* _TASK PROMPT_
Begin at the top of the records and copy each line exactly. The line containing "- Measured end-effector" is the last one to include.

[Data items]
+ + + + + + +

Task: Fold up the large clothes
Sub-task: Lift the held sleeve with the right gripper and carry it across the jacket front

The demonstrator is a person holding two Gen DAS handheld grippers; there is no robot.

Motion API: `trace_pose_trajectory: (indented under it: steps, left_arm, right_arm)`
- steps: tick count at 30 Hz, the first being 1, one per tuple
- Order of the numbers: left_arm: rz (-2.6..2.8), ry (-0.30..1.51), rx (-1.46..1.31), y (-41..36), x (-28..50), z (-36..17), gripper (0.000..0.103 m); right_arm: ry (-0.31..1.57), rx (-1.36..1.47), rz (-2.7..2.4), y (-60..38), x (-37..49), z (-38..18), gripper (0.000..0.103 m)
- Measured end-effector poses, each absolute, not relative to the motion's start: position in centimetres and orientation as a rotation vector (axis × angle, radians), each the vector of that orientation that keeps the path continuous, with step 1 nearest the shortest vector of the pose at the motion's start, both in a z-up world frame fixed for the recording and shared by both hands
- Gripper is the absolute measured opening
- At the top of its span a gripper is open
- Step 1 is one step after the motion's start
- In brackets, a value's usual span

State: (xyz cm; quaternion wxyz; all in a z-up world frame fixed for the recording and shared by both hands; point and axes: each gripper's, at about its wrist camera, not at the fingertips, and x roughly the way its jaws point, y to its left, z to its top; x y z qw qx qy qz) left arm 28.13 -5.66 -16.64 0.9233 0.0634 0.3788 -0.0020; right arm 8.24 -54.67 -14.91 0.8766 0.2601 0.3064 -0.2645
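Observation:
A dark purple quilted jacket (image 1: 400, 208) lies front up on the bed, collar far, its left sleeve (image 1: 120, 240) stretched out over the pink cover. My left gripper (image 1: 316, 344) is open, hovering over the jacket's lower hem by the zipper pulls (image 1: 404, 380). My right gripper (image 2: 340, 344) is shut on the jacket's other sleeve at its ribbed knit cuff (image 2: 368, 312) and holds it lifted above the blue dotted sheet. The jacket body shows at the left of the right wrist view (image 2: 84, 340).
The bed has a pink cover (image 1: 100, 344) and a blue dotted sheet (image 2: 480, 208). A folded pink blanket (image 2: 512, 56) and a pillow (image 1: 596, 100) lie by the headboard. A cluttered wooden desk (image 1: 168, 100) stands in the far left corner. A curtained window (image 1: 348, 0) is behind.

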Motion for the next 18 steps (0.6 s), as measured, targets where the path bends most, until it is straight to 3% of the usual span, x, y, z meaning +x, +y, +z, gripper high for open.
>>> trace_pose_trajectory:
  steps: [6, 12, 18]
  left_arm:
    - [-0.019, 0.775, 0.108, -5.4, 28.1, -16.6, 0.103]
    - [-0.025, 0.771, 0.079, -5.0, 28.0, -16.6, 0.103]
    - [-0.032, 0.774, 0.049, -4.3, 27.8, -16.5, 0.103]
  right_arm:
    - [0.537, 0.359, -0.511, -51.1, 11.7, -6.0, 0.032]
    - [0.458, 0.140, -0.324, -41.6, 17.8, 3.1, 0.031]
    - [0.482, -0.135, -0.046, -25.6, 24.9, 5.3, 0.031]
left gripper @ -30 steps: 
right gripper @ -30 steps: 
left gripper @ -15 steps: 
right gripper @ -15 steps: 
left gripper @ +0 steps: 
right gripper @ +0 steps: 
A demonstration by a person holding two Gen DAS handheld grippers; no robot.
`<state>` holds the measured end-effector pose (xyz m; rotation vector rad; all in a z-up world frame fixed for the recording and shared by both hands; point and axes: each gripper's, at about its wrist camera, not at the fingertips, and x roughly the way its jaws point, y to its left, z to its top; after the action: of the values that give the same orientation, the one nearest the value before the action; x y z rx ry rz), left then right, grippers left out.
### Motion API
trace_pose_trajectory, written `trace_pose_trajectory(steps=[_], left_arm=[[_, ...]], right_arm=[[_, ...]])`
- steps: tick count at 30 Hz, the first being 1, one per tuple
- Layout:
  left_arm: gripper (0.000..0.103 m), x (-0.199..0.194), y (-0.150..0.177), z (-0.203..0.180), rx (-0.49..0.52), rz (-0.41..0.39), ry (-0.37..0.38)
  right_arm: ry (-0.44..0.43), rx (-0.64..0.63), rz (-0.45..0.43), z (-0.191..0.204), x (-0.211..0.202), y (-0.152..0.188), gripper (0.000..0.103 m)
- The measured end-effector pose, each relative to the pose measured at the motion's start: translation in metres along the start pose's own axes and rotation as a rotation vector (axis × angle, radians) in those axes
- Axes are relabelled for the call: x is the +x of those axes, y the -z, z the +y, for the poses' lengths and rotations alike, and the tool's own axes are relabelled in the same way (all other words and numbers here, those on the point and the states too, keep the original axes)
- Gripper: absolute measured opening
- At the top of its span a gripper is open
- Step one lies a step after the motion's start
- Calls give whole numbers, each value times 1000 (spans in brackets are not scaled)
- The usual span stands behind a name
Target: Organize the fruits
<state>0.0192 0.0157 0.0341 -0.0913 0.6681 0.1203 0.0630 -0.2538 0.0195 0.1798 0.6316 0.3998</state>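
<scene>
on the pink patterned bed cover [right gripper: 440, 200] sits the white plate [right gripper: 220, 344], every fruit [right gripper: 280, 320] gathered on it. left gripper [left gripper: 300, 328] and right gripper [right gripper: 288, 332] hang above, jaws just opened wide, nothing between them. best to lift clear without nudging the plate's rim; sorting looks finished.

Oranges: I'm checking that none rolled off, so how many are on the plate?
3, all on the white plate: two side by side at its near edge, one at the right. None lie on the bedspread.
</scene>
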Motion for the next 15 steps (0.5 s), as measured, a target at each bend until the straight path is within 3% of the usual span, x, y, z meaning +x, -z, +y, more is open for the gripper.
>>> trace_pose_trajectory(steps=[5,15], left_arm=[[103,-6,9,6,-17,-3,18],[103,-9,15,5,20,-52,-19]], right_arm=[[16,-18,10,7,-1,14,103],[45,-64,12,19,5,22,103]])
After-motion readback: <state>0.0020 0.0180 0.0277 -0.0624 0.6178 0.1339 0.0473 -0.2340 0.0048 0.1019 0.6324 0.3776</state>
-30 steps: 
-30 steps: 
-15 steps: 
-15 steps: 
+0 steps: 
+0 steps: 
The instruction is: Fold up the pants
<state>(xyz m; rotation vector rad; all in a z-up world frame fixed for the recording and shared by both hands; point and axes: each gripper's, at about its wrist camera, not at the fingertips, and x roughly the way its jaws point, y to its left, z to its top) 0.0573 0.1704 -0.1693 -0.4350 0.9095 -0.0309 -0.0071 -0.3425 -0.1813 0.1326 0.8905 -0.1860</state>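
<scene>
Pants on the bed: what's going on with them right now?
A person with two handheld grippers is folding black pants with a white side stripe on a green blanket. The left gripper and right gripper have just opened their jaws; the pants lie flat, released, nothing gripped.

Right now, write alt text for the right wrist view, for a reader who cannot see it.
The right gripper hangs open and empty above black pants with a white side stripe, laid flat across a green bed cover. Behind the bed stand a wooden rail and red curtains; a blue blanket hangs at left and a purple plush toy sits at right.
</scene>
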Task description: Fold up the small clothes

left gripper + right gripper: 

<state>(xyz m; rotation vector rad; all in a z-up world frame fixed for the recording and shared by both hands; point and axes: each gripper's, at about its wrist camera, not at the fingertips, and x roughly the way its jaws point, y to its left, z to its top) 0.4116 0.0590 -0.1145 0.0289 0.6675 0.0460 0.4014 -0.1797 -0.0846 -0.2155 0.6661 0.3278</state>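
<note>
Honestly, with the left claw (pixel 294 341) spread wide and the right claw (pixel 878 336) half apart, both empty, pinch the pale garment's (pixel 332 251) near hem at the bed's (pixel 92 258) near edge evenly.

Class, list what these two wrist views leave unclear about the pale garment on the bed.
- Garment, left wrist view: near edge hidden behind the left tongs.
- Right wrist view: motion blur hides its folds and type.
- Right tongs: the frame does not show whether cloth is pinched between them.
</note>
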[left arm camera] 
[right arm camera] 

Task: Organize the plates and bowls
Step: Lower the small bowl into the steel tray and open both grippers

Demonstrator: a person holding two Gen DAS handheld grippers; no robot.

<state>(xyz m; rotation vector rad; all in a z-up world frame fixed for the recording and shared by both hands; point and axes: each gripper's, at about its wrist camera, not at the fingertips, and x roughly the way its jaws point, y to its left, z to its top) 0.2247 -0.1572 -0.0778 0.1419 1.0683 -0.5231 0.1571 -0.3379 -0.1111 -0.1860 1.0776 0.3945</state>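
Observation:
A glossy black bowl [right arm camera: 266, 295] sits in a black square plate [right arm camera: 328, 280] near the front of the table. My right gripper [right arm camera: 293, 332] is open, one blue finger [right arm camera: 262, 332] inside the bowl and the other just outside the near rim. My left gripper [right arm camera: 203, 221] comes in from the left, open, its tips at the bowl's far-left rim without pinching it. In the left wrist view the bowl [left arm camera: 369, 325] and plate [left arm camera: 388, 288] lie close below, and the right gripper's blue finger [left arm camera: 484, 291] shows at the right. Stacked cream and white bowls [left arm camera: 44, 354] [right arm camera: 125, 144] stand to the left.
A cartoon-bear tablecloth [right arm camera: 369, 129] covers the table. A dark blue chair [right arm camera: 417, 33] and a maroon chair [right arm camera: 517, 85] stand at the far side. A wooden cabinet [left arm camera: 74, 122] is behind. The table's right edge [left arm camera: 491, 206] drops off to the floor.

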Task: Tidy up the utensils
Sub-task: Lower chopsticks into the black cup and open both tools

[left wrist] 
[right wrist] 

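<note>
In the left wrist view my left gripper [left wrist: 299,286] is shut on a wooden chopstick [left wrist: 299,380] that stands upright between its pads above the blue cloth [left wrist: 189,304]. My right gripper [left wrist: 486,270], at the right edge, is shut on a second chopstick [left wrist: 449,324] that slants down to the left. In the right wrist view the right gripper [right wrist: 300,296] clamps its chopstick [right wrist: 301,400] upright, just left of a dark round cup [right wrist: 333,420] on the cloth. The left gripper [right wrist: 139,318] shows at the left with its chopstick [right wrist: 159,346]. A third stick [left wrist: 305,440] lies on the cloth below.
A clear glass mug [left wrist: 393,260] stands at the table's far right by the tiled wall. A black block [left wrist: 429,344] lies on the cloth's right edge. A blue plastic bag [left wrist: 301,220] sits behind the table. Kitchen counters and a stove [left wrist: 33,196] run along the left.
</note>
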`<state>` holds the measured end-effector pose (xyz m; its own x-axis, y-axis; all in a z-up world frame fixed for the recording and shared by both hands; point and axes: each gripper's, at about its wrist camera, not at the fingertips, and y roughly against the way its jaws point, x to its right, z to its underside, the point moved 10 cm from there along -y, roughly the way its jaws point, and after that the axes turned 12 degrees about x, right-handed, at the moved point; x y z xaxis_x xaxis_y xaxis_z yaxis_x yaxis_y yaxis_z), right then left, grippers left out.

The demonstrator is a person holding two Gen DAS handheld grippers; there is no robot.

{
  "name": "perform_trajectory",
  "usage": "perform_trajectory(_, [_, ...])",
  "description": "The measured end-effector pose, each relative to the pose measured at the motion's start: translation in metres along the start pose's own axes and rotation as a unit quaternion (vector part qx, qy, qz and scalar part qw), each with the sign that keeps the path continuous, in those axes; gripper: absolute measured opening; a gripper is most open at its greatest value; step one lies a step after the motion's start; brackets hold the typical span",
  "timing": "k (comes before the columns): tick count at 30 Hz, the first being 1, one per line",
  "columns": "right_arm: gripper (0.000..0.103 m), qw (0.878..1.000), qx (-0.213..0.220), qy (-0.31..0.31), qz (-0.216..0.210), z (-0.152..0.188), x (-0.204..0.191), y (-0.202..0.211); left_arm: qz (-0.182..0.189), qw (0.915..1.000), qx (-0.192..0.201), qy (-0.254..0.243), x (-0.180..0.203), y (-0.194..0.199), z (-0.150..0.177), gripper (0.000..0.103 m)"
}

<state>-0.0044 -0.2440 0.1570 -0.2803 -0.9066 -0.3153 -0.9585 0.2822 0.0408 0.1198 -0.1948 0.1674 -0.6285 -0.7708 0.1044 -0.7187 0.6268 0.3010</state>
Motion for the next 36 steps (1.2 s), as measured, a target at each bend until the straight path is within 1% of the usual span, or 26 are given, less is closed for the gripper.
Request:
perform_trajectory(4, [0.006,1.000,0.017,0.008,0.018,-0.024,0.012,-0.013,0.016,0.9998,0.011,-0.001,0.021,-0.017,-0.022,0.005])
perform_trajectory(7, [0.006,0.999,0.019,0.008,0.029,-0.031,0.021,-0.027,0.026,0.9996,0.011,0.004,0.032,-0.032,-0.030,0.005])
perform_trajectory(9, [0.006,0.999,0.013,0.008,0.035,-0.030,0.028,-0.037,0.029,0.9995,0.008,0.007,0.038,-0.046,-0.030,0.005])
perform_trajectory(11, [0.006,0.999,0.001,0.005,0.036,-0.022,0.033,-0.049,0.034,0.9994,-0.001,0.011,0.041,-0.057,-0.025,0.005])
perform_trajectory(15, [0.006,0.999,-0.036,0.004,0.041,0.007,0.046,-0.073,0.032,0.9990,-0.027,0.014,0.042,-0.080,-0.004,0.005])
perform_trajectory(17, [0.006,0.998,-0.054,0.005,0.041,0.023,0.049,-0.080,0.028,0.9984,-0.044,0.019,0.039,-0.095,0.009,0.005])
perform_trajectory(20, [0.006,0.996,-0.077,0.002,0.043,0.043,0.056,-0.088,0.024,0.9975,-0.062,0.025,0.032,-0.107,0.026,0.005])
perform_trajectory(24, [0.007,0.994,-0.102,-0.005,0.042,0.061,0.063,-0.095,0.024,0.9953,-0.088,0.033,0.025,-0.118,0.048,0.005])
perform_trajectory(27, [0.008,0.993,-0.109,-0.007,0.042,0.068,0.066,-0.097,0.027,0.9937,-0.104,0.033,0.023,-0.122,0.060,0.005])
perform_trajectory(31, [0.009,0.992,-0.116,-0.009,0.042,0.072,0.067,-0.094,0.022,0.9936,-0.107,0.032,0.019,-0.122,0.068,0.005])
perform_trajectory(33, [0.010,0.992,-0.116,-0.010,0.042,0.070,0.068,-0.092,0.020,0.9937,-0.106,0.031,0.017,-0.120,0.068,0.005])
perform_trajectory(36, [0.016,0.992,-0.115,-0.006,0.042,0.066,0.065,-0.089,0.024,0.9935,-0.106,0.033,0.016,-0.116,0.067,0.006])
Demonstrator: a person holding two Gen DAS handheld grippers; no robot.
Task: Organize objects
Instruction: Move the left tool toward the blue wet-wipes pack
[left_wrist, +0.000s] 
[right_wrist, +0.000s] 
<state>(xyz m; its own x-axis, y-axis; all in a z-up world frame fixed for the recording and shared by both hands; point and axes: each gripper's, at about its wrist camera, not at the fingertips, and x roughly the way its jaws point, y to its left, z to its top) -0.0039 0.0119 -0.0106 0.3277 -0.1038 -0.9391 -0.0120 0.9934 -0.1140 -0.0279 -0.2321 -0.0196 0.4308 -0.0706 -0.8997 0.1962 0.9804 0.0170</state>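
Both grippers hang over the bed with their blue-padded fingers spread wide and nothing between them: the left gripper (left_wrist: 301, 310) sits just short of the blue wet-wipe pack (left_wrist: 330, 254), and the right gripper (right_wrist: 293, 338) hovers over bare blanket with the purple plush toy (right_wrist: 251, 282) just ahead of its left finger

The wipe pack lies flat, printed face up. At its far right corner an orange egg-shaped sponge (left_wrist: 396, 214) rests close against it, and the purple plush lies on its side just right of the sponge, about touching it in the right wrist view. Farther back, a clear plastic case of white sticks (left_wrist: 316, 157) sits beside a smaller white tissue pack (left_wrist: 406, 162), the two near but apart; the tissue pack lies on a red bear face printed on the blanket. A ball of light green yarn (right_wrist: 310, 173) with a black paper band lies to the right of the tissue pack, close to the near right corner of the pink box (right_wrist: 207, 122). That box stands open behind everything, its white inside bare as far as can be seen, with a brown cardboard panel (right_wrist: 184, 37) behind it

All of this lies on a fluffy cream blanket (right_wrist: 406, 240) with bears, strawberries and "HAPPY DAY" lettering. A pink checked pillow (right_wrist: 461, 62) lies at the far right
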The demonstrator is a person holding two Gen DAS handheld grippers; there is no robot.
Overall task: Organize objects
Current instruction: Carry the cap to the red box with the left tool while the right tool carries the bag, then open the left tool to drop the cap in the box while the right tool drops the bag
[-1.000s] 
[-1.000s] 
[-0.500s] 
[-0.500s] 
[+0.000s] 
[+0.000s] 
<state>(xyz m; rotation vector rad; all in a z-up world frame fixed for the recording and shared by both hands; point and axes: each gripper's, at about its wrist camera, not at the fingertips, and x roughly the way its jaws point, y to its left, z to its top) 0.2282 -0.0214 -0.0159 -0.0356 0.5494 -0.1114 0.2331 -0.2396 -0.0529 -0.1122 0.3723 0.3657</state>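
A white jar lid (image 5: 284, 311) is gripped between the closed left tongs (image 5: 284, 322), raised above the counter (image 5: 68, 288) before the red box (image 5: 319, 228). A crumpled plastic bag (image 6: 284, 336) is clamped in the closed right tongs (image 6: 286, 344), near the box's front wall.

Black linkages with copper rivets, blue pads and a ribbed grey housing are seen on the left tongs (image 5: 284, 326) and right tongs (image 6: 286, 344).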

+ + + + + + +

* _EXERCISE SOLUTION_
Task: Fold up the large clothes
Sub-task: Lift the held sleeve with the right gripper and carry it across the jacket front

The demonstrator is a person holding two Gen DAS handheld grippers; there is no robot.

Motion API: `trace_pose_trajectory: (indented under it: steps, left_arm, right_arm)`
- steps: tick count at 30 Hz, the first being 1, one per tuple
- Order of the numbers: left_arm: rz (-2.6..2.8), ry (-0.30..1.51), rx (-1.46..1.31), y (-41..36), x (-28..50), z (-36..17), gripper (0.000..0.103 m); right_arm: ry (-0.31..1.57), rx (-1.36..1.47), rz (-2.7..2.4), y (-60..38), x (-37..49), z (-38..18), gripper (0.000..0.103 m)
- Measured end-effector poses, each absolute, not relative to the motion's start: position in centimetres and orientation as a rotation vector (axis × angle, radians), each the vector of that orientation that keeps the path continuous, with step 1 nearest the shortest vector of the pose at the motion's start, both in a z-up world frame fixed for the recording and shared by both hands

What this exercise required has been given in full.